Assigned task
Your answer should be the lines below from the one holding "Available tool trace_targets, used" through the one holding "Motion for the", copied exactly and with nothing else.

Data shown
========================================================================
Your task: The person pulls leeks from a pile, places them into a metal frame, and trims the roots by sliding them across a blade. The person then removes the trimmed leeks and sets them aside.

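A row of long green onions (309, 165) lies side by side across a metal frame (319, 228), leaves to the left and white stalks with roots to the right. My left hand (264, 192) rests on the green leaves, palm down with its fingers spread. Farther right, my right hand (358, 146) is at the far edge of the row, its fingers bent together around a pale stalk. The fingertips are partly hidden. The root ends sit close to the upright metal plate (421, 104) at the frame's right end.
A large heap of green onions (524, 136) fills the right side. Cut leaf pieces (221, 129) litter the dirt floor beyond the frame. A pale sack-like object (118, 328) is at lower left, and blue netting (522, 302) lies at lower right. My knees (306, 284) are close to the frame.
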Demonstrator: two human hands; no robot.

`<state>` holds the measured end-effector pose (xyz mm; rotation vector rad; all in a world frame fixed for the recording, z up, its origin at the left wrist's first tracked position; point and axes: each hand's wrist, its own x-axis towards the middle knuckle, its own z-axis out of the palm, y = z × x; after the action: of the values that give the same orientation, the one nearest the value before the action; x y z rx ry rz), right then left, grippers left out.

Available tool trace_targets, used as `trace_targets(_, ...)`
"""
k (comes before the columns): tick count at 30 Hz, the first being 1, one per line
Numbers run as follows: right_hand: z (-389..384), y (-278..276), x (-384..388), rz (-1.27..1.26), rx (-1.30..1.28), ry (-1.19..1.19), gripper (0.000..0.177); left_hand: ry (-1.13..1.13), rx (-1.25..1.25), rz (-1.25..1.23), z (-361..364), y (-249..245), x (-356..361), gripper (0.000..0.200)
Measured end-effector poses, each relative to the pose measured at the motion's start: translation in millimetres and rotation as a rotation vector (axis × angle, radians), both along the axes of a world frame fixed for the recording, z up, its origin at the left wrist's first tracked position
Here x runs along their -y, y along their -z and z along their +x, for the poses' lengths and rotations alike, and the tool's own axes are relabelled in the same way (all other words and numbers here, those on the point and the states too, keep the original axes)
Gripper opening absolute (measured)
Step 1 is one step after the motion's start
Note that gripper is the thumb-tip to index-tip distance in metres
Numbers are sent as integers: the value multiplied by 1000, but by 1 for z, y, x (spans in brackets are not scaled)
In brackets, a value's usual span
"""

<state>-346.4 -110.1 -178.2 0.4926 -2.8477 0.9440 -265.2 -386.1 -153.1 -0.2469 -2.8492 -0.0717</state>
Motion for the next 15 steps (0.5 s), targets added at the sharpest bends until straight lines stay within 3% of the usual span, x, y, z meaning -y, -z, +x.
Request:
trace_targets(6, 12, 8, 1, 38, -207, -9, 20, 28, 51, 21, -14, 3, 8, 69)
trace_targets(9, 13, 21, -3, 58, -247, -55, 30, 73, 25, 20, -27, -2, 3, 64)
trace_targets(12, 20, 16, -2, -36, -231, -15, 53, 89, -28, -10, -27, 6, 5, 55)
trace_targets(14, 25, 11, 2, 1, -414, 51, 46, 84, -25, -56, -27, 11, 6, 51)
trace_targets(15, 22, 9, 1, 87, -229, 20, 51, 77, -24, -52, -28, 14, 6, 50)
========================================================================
Finished exercise
Available tool trace_targets, used as `trace_targets(_, ...)`
"""
k (comes before the columns): tick count at 30 Hz, the first being 1, one per line
Numbers run as follows: right_hand: z (-389..384), y (-278..276), x (-384..388), rz (-1.27..1.26), rx (-1.30..1.28), ry (-1.19..1.19), gripper (0.000..0.177); left_hand: ry (-1.13..1.13), rx (-1.25..1.25), rz (-1.25..1.23), z (-361..364), y (-249..245), x (-356..361), gripper (0.000..0.200)
Measured end-effector poses, each relative to the pose measured at the motion's start: translation in millimetres and rotation as a rotation vector (axis × angle, radians), both along the axes of a world frame fixed for the recording, z up, its origin at the left wrist's first tracked position
Here x runs along their -y, y along their -z and z along their +x, for the poses' lengths and rotations alike, and the tool's own axes are relabelled in the same way (all other words and numbers here, those on the point and the states too, keep the original axes)
Gripper opening absolute (measured)
Step 1 is one step after the motion's start
Note that gripper is the thumb-tip to index-tip distance in metres
Numbers are sent as integers: the value multiplied by 1000, but by 1 for z, y, x (spans in brackets are not scaled)
In brackets, a value's usual span
"""

<state>-346.4 -110.1 -178.2 0.4926 -2.8477 0.9440 -265.2 -386.1 -153.1 -0.2469 -2.8492 -0.0717</state>
Motion for the next 15 steps (0.5 s), targets added at the sharpest bends until straight lines stay within 3% of the usual span, x, y, z meaning -y, -z, +x.

Whatever the exercise asked has now been answered.